Some sites were sampled each month for several years using different trapping methods and many traps, whereas in some sampling sites collection occurred only occasionally during a few days in a single year, using one or a couple of complementary trapping methods, resulting in a small number of traps. For example, four sampling sites were equipped with pitfall (2 × 30) and window (2 × 30) traps in 2020 (see Table 1). Then, in these sites, sampling occurred each month of the year for 5 days, resulting in a particularly large sampling effort (60 traps × 5 days × 12 months). In contrast, a single sampling site was equipped with 15 window traps for 9 days in 2018. Six sites were sampled by hand collection during a few days in 2019 and 2021. Finally, light trapping was used for 3–5 days in four sampling sites in 2019 and 2021 (Table 1). All beetle specimens were housed at the Entomology Laboratory, Faculty of Agriculture, National University of Laos for future identification.
2.3. Climate data
Climate variables used in this study were based on mean annual temperature and precipitation obtained from the Worldclim web portal version 2.1 (Fick & Hijmans, 2017). The variables of Worldclim are raster surfaces derived from the interpolation of weather stations' data collected across the period 1970–2000. We imported a shapefile of Laos boundaries from the GADM database (version 3.6, https://gadm.org/), the coordinates of sampling sites and the rasters of annual precipitation and mean annual temperature from Worldclim into QGIS v.3.22.7. Then, we extracted temperature and precipitation at each sampling locations as a proxy for the climatic variation that exists across sampling sites distributed all over Laos.
2.4. Statistical analyses
We first tested the effect of four independent response variables (landscape context [i.e., natural forest vs. plantations], trapping method, temperature, and precipitation) on beetle community composition using a permutational multivariate analysis of variance (PERMANOVA) as implemented in the “vegan” R package (Oksanen et al., 2022), using Jaccard distance as dissimilarity index. We then used non‐metric multidimensional scaling (NMDS) to represent the dissimilarity of beetle communities between natural forest and plantation areas. These analyzes were conducted using species incidence by sampling site and trapping method to reduce the bias due to varying sampling effort.
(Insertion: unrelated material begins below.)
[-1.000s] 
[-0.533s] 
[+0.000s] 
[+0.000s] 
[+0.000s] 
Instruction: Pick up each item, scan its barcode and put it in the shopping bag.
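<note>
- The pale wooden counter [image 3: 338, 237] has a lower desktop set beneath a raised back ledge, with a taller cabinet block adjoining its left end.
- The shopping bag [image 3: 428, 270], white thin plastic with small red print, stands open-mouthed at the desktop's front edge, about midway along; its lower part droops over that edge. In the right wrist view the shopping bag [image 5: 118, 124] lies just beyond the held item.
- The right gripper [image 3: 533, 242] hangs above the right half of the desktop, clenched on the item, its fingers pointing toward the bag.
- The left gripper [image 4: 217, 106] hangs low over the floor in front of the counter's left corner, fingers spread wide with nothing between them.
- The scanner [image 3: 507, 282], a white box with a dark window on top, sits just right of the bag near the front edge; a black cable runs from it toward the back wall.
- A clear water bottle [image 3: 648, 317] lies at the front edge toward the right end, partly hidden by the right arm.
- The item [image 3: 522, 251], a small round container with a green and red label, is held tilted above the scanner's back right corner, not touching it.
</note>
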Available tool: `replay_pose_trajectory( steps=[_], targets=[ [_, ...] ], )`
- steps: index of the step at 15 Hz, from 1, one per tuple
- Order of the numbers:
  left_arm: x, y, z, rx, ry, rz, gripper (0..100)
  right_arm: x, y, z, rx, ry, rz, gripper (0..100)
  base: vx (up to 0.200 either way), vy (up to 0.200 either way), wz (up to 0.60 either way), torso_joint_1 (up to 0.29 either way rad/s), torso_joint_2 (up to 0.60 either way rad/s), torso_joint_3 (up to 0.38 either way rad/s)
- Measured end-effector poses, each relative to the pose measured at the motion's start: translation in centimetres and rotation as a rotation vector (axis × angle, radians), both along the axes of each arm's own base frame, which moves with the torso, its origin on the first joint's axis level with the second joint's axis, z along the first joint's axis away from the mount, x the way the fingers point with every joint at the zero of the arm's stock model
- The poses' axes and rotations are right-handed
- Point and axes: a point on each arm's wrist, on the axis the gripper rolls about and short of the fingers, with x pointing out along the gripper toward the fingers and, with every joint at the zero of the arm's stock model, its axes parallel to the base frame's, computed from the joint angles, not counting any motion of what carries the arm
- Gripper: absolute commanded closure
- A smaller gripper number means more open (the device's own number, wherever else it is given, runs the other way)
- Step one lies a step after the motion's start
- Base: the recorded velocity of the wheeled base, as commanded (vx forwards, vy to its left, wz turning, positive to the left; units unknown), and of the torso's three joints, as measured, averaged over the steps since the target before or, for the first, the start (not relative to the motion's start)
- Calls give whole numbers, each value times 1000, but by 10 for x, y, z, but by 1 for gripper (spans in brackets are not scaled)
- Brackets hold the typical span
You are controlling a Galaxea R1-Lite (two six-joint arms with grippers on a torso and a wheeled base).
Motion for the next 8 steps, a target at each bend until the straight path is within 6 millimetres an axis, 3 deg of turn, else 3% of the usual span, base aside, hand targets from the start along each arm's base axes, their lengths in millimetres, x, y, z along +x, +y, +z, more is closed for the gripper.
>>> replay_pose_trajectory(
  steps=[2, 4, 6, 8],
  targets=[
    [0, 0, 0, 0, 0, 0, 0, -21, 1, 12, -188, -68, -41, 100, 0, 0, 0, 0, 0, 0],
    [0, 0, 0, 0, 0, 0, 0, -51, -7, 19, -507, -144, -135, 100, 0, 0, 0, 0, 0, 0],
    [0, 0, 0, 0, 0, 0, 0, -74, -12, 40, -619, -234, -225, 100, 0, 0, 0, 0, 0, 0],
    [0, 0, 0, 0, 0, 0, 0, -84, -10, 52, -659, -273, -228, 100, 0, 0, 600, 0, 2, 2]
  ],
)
Subsequently, using now abundance‐based data, we compared family richness between natural forest and plantation areas, by plotting rarefaction and extrapolation curves with the number of collected individuals as a measure of sampling intensity (“iNEXT” package in R v.4.2.1; Hsieh et al., 2016). Additionally, the same procedure was followed to compare family richness obtained by each of the four trapping methods used in our sampling. We also used the asymptotic estimators provided by iNEXT as a measure of the total family richness (including unobserved families) and diversity (Shannon and Simpson indices), in each sampling site, and each trapping method and collection date per site when appropriate. Additionally, we reported sampling completeness by site.
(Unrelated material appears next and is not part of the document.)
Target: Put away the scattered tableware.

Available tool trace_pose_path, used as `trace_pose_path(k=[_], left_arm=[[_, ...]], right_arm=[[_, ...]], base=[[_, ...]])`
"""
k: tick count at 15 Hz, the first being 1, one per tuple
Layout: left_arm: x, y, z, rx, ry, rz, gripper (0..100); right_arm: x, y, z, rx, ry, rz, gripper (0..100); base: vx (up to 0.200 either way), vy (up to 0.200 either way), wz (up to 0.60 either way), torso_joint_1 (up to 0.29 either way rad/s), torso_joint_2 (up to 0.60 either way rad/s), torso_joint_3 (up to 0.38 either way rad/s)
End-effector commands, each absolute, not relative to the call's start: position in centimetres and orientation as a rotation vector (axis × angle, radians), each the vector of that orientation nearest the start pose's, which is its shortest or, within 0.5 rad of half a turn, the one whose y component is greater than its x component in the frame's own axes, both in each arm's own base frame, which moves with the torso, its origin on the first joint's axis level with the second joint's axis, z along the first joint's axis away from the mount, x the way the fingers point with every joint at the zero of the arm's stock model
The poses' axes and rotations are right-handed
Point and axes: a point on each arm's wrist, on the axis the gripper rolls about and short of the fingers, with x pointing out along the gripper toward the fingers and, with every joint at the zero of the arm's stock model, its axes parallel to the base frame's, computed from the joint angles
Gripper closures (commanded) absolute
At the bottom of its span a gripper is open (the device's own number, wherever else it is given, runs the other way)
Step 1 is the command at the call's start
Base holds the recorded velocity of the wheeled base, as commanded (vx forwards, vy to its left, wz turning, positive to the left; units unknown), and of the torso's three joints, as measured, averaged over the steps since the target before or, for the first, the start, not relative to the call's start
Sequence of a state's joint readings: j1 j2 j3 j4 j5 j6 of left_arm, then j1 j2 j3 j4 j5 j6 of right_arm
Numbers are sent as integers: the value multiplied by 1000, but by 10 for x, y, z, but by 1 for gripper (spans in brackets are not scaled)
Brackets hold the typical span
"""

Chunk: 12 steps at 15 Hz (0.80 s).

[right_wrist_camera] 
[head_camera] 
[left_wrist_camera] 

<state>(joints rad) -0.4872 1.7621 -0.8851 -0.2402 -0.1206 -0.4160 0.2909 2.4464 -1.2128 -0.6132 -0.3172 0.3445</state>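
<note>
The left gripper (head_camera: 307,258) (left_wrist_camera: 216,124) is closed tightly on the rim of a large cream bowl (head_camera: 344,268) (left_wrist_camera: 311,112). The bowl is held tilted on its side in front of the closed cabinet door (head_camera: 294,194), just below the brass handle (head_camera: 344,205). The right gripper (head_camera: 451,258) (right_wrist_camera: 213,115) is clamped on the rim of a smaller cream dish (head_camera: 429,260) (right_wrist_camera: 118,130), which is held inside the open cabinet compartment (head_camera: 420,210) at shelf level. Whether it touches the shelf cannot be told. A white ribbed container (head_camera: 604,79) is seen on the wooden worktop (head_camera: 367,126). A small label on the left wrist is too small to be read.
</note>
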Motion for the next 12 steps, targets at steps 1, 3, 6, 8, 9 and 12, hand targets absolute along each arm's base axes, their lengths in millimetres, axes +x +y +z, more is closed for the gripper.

The drivers of the diversity of beetle assemblages were explored with a linear mixed model. The model included the log‐transformed asymptotic estimates of richness obtained in each sampling site, trapping method, and collection date, as a dependent variable. Landscape context, trapping methods, temperature, and precipitation were included as independent fixed variables, while random intercepts included the identity of sampling site nested within the province, and the sampling date. The same approach was used for Shannon and Simpson indices as estimates of the diversity of beetle communities, again using asymptotic estimators from iNEXT. For comparison, we also refitted the same models for an estimator of species richness/Shannon diversity/Simpson diversity that was rarefied/extrapolated for a common sample size equal to the median of observed sample sizes across all sites (n = 204).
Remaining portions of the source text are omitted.